June 1, 2007
By Beverly Gossage
Missouri residents may soon have the chance to take control of their health insurance. Although the standard employer-based model for health insurance coverage leaves a remarkable number of people out, an overwhelmingly bipartisan bill recently passed by the Legislature, HB 818, would allow a flexible, portable system of insurance coverage that employees can depend on even in a turbulent economy where jobs are increasingly transitory. Scheduled to be signed by the governor this afternoon, the bill offers a common-sense approach to health care reform — not more government intervention and bureaucracy.
Most of the nation’s uninsured work for small companies, and only 42 percent of Missouri small businesses offer health insurance. Those who don’t provide plans to their employees have several reasons: the hassle of selecting a plan each year; employer contribution and employee participation requirements; lack of retention among employees; and the high cost of group premiums. These concerns are addressed by HB 818.
Shopping for an affordable health insurance plan to meet employees’ diverse needs is every employer’s nightmare. Under HB 818 the employee would become the consumer and the purchaser of insurance, selecting a personal plan from a marketplace of carriers and plan designs. Employers would merely contribute to their employees’ premiums.
Small group plans require 50 percent of the employees to participate and 50 percent of the premium be paid by the employer. Part-time employees are not counted in this participation requirement, and are frequently left without coverage. Since HB 818 gives employers the option of how much to contribute to the premium and does not regulate employee participation, employers would be more likely to assist with the cost of health premiums
Under the current employer-based health care system, a constantly transitional workforce poses two problems. It makes it difficult for small businesses to budget health insurance costs, because each new hire and termination affects the group dynamic. It also produces a high percentage of temporarily uninsured workers, who make up 45 percent of the uninsured. HB 818 would make it easier for employers to budget costs, and provides insurance portability for workers moving between jobs.
One-size-fits-all small group health plans are often more expensive than individual plans. For example, last year in Missouri the average small group premiums for single employee and family coverage were $292 and $765 respectively. By comparison, the average individual policy premiums for single and family were $192 and $332.
Recognizing the trend toward individual policies, carriers known for being large group providers have entered the individual market in recent years. Many already offer convenient “list bill” options, which permit employers to payroll-deduct for individual policies and pay one check for all the employees’ premiums.
Family discounts can be substantial if a family is on one plan, but some small group plans may splinter a family’s carriers. With HB 818, a family could have one employer-independent policy, and each spouse’s employer could contribute to the premium.
HB 818 would permit funneling individual premiums through the Cafeteria 125, which allows pretax contributions for both employers and employees, giving them both an incentive to contribute. This would equalize the tax discrimination that has favored those purchasing health insurance through group plans. HB 818 would also allow self-employed business owners a state tax credit for personal health premiums.

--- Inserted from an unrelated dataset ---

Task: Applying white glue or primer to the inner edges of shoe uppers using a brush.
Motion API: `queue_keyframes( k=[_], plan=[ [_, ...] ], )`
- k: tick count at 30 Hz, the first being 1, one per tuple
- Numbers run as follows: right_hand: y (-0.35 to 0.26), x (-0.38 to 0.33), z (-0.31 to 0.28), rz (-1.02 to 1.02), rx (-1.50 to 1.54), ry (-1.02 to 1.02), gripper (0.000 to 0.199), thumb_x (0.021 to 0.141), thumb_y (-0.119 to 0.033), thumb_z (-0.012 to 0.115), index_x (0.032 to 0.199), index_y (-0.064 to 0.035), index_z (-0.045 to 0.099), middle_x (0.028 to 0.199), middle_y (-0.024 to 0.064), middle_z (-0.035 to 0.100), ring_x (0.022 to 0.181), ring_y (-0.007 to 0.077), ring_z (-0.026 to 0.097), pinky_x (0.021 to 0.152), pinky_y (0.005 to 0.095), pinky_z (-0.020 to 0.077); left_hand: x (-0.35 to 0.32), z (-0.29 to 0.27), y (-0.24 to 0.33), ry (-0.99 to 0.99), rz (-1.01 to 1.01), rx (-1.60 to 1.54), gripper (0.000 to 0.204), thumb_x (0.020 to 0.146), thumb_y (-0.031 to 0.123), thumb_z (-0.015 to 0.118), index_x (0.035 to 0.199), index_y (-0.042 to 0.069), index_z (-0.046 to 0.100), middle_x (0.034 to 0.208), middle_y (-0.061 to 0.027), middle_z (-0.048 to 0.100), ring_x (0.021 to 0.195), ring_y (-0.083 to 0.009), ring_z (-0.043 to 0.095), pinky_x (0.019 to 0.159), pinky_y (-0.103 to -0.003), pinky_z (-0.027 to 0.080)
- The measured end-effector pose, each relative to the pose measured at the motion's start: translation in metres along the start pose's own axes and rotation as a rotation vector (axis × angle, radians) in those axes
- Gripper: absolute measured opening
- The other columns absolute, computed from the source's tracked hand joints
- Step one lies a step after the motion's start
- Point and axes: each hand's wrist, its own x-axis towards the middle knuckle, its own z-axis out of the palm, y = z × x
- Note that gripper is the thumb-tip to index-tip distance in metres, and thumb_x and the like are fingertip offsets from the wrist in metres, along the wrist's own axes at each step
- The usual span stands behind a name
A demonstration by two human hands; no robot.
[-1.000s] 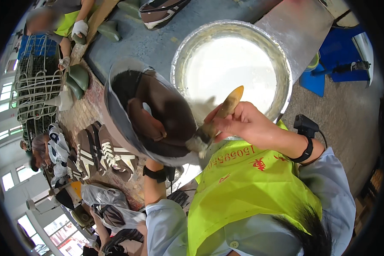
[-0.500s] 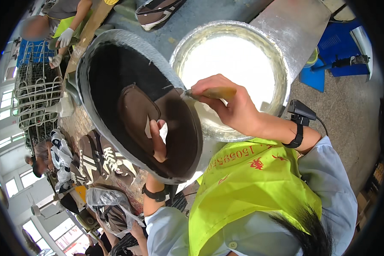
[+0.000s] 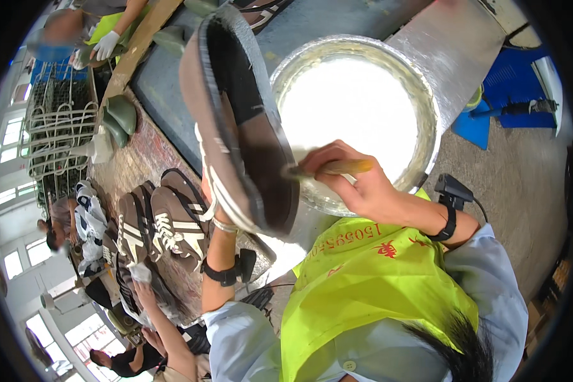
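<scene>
My left hand [image 3: 207, 194] holds up a brown shoe upper [image 3: 219, 149] from its outer side; most of the hand is hidden behind it. The upper has cream stripes and laces, a rough grey edge, and a dark inside showing through its long opening. In my right hand [image 3: 358, 183] is a brush [image 3: 344, 167] with a yellowish handle, pinched between thumb and fingers. The brush's tip lies at the inner edge of the upper, blurred. Behind both hands stands a round metal basin [image 3: 434, 121] whose inside glares white.
Several brown striped shoes [image 3: 178, 219] lie on the worn bench at left, where another person's hand [image 3: 148, 296] reaches in. Green foot-shaped forms [image 3: 122, 114] rest farther back, near a co-worker's gloved hand [image 3: 106, 46]. A metal sheet [image 3: 455, 38] and a blue dustpan [image 3: 471, 130] are at right.
My left hand has turned the upper so its outer side shows; its fingers no longer show inside. My right hand and brush have moved slightly down and right. The other person's plastic bag is gone from view.
</scene>
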Motion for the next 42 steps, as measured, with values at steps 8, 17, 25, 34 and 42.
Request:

When given free choice, many consumers choose health savings accounts with a qualified health plan. The premiums are usually 35 percent to 40 percent lower than traditional plans, out-of-pocket expenses are pre-defined, employers and employees both reap tax advantages, and funds in these accounts grow with interest and may be used to pay health care expenses for the entire family. They can even be saved for retirement, if not used.
HB 818 also adds an HSA plan to the state risk pool and Missouri state employees’ health benefit package. This provides the popular tax-advantaged option for those who do not qualify for an individual plan from a private carrier, and for those who work for the state.
Individual policies can provide an incentive for healthier lifestyles. Because employees with these plans are not insulated from the true cost of their premiums, or the cost of care, they can see how unhealthy, sedentary choices can directly affect the cost of their premiums. This could well have the effect of promoting wellness and providing for more judicious utilization of insurance benefits.
This bill’s provisions allowing for small employer contributions to individual plans with pretax advantages can turn uninsured employees into insured consumers. This benefits all of Missouri.
Beverly Gossage is a consumer-based health care expert and research fellow with the Show-Me Institute, which sponsored Gossage’s March 5 presentation to the Missouri Legislature on HSAs and free-market approaches to health insurance reform. HB 818 incorporates many of the ideas Gossage presented.